Title: Enhancing Reinforcement Learning through Causal Representations and Graph Structures

Abstract: Deep reinforcement learning has witnessed significant interest in recent years, but it still faces crucial challenges such as data scarcity, interpretability concerns, and limitations in generalization. In this talk, I will show how these challenges can be mitigated through a causal perspective.
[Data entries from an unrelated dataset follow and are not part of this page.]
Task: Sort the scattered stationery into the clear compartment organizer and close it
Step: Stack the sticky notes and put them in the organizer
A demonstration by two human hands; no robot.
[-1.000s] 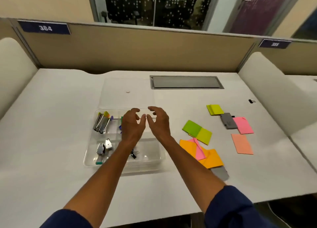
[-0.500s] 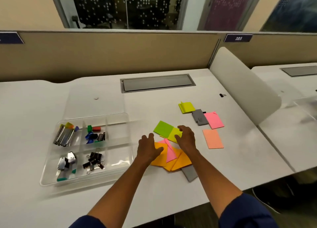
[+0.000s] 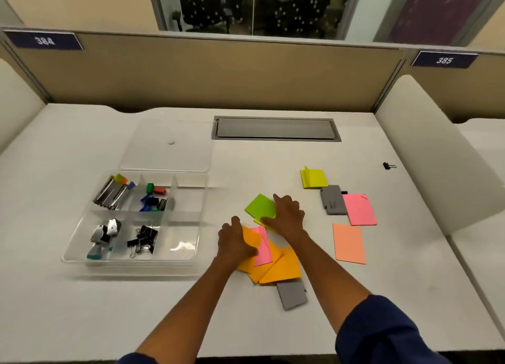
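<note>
- Orange paper is where the trouble sits, head view: the left hand (image 3: pixel 235 240) lies flat, fingers spread, pressing on the loose orange sticky notes (image 3: pixel 276 265), with a pink note (image 3: pixel 263 247) wedged in among them. Nothing is pinched yet, as far as I can tell.
- The right hand (image 3: pixel 288 216) is also palm-down and spread, covering the edge of the green note (image 3: pixel 261 206) and a yellow-green one under it.
- Risk, imo: these are thin overlapping sheets, so scooping them together could curl or crease them, or drag only the top ones and leave some behind. Sliding could also shove the grey pad (image 3: pixel 291 295) just below the pile toward the desk edge.
- Easy to forget: one black binder clip (image 3: pixel 388 166) sits well apart, far right.
- The clear organizer (image 3: pixel 82 243) sits left of the hands, open, lid (image 3: pixel 169 155) flat behind it. Four compartments hold clips and small bits, the two right-hand ones look empty.
- More notes lie right of the hands: yellow pad (image 3: pixel 314 178), another grey piece (image 3: pixel 332 201), pink sheet (image 3: pixel 359 210), salmon sheet (image 3: pixel 349 243).
</note>
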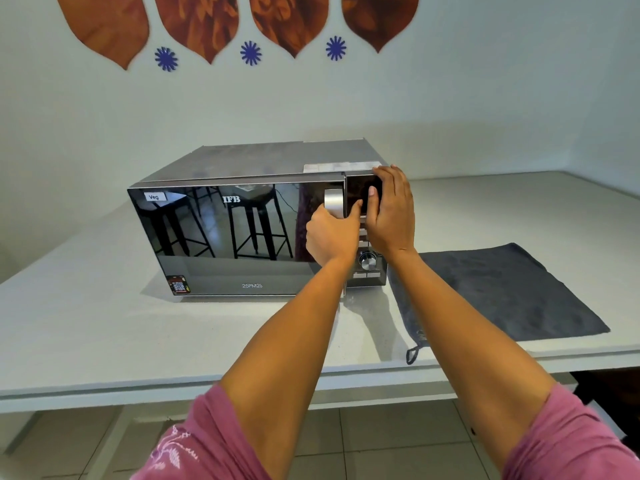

Specifically, by incorporating causal representations and graph structures into the RL framework, we demonstrate how these challenges can be effectively mitigated, paving the way for more efficient and interpretable reinforcement learning algorithms.

Title: Causal AI in the industry - applications and open questions

Abstract: Causal AI has experienced a massive increase in adoption in the industry, with applications in supply chain, manufacturing, healthcare, customer retention, finance, amongst others. In this talk we'll provide an overview of some of the questions that are being asked by practitioners, and how that is creating interesting threads of research given the complexity of some of these topics.